» **What the task asks**
Among the records below, find each line that includes the string "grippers" and copy it.
┌──
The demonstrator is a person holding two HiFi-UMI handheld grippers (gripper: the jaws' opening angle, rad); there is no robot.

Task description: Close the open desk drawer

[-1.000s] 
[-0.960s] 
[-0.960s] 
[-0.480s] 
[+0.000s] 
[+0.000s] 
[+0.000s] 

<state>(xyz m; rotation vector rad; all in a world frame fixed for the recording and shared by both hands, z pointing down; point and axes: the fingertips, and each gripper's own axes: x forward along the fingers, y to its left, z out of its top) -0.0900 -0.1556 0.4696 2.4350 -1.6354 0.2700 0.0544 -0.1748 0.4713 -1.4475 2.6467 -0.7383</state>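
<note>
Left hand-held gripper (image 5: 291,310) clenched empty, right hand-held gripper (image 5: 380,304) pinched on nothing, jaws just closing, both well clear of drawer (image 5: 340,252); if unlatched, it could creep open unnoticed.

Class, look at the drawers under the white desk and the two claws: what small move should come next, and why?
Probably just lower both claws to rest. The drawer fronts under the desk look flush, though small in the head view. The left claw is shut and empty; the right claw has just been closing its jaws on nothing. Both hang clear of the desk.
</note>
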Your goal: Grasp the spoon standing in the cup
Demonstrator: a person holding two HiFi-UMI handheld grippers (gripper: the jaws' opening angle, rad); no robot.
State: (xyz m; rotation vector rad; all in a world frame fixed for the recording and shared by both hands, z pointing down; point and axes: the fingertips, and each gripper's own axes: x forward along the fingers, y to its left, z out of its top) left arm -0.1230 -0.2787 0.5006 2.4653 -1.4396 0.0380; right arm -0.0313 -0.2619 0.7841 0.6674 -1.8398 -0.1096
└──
» **Result of this exercise**
The demonstrator is a person holding two HiFi-UMI handheld grippers (gripper: the jaws' opening angle, rad); there is no robot.
Demonstrator: a person holding two HiFi-UMI handheld grippers (gripper: the jaws' opening angle, rad); no robot.

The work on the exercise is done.